Ever since she swapped her job in architecture for the kitchen in 2010, Elizabeth Haigh has been really, really busy. She appeared on the 2011 series of Masterchef and worked her way up the ranks of several restaurants before becoming the founding head chef of East London’s Pidgin. Here, she developed a weekly changing modern-British-meets-Asian menu that earned the eatery a Michelin star.
She left Pidgin mere weeks after the restaurant received the accolade to open her own restaurant, Shibu.
“Pidgin was a valuable learning curve and I’m proud of what we achieved there,” she says. “A lot of hard work paid off and we didn’t expect the Michelin star. It just felt like the right time to move.”

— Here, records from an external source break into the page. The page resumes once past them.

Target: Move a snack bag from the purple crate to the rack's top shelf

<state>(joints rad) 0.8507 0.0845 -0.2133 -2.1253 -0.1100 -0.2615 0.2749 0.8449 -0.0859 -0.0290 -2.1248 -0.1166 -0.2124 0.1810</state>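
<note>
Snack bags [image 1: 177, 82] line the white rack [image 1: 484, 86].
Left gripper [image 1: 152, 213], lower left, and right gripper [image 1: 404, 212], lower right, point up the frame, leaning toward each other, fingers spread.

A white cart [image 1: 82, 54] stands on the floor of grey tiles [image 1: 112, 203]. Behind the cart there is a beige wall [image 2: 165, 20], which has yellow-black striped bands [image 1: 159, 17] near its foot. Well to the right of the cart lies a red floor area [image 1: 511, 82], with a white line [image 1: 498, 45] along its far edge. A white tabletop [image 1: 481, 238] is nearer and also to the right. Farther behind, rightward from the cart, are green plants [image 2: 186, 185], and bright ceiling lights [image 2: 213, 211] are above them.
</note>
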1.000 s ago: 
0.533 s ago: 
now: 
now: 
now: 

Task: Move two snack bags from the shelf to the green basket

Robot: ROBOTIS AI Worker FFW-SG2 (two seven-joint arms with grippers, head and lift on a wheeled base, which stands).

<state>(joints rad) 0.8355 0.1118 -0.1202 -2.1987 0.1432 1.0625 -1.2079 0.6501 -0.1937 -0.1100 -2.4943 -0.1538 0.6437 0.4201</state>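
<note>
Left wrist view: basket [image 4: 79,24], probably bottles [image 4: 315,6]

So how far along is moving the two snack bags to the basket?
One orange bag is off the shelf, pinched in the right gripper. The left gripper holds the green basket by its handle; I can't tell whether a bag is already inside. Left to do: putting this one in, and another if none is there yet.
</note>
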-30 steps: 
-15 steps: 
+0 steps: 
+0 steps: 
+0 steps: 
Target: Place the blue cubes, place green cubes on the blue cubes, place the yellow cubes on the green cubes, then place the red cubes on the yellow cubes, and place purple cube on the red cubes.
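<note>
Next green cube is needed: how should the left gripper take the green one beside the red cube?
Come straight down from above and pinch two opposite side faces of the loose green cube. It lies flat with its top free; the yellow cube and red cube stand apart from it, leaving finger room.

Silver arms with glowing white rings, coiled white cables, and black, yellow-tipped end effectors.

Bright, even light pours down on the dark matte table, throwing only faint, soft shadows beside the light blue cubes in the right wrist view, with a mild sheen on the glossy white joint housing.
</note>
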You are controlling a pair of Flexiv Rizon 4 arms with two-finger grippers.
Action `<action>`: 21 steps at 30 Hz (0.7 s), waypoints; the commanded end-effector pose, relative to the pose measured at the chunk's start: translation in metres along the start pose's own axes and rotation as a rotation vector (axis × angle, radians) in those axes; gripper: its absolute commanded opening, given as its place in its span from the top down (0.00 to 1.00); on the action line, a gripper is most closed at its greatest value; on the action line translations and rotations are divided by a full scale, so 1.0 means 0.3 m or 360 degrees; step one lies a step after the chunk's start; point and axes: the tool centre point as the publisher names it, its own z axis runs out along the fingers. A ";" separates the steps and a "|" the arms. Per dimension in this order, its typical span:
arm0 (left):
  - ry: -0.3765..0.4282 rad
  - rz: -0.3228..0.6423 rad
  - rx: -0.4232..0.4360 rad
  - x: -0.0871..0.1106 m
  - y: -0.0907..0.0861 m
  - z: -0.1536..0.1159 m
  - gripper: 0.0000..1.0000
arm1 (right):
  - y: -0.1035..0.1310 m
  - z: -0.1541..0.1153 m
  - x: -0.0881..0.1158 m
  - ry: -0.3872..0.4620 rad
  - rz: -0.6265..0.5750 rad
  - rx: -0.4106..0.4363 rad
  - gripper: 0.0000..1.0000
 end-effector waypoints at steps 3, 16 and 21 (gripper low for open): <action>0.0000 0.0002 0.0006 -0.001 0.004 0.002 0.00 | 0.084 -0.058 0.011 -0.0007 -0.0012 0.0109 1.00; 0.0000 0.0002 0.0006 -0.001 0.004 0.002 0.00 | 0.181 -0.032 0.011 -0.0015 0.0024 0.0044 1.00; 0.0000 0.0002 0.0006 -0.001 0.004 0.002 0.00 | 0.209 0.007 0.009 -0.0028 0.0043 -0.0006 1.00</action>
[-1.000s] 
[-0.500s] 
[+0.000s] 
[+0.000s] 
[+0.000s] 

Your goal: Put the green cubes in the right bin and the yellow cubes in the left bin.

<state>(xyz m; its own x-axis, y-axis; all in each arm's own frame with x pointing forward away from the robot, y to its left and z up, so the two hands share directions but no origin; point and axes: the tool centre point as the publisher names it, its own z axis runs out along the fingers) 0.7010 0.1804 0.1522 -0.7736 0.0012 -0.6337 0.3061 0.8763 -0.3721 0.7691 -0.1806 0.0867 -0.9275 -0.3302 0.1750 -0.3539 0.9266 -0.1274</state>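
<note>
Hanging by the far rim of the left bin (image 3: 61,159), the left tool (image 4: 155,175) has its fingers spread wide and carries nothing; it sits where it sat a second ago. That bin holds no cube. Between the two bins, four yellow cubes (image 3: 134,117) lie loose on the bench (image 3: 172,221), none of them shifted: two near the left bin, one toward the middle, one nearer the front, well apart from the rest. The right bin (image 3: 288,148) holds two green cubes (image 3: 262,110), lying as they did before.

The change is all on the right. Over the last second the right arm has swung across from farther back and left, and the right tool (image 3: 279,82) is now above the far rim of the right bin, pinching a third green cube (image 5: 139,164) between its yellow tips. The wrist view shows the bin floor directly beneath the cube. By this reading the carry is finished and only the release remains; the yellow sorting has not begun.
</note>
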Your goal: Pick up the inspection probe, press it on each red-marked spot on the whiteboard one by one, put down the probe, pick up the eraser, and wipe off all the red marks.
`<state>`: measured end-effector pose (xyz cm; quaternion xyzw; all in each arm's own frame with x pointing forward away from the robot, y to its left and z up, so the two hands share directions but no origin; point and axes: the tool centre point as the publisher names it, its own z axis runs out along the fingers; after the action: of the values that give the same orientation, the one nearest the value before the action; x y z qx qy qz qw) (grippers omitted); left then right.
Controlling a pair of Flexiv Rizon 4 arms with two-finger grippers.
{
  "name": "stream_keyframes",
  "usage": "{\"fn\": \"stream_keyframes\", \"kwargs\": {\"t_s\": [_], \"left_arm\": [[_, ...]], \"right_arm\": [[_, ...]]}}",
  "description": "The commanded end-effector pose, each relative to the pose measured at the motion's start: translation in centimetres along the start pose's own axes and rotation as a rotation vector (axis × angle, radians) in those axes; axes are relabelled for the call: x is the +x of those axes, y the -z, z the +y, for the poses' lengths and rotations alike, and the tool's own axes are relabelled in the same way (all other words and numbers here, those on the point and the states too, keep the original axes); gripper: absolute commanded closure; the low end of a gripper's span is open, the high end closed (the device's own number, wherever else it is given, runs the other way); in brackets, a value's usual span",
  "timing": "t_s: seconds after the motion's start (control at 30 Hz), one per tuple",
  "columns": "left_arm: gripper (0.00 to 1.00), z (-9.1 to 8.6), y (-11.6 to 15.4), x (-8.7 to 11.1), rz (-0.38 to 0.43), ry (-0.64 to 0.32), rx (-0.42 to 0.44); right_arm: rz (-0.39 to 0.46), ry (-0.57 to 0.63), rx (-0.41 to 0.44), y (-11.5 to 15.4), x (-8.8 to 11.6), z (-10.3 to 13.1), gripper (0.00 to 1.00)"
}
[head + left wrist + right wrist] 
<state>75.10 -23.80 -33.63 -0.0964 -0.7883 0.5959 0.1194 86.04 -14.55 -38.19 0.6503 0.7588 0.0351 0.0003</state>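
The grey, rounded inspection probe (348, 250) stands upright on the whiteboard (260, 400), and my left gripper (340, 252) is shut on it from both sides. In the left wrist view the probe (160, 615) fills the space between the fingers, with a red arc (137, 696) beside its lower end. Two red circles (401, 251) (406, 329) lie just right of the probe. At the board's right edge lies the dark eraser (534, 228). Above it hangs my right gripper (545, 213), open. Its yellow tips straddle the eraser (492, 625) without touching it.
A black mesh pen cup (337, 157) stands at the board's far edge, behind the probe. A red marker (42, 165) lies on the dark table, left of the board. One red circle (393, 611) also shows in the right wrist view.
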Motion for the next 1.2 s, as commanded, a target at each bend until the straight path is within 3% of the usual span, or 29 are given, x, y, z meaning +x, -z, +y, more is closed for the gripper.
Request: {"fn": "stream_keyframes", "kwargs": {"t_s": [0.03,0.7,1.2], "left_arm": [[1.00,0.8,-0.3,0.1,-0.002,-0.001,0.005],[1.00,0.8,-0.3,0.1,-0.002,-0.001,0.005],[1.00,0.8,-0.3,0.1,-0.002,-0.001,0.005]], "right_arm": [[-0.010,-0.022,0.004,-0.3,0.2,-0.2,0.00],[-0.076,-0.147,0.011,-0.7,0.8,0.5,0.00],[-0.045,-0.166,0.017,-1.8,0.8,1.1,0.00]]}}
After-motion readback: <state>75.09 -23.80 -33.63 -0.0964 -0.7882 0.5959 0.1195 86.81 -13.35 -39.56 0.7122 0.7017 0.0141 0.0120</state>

The restaurant industry can be punishing, says Elizabeth. “Cooking is the easy bit. Understanding people and the food is the hard part. You have to know how to keep your cool and be emotionally intelligent.”
But she wouldn’t do anything else. “You get so many short-term wins, seeing the food and everyone enjoying it. What drives all chefs is passion. When you do something wrong you really feel it. With meat you think, ‘Damn, that animal died, I want to do it justice or go beyond that’.”
Elizabeth grew up in Maidenhead but was born in Singapore, where her mother is from. Her father is English. She studied architecture at Central St Martins but “it wasn’t for me”. Instead, she decided to learn cooking. She moved back to Maidenhead and found a job peeling potatoes at The Royal Oak in Bray, “strange after studying in central London but I had to learn that discipline somewhere”. After freelancing, with stints at Bubbledogs Kitchen Table and L’Enclume she went to Neil Rankin’s Smokehouse.
Talking to Neil one day she said ‘I’m fed up with being put on pastry because I’m a girl’. That’s when things changed. Neil taught her how to barbecue meat, something he is evangelical about, and the rest is, as they say, history.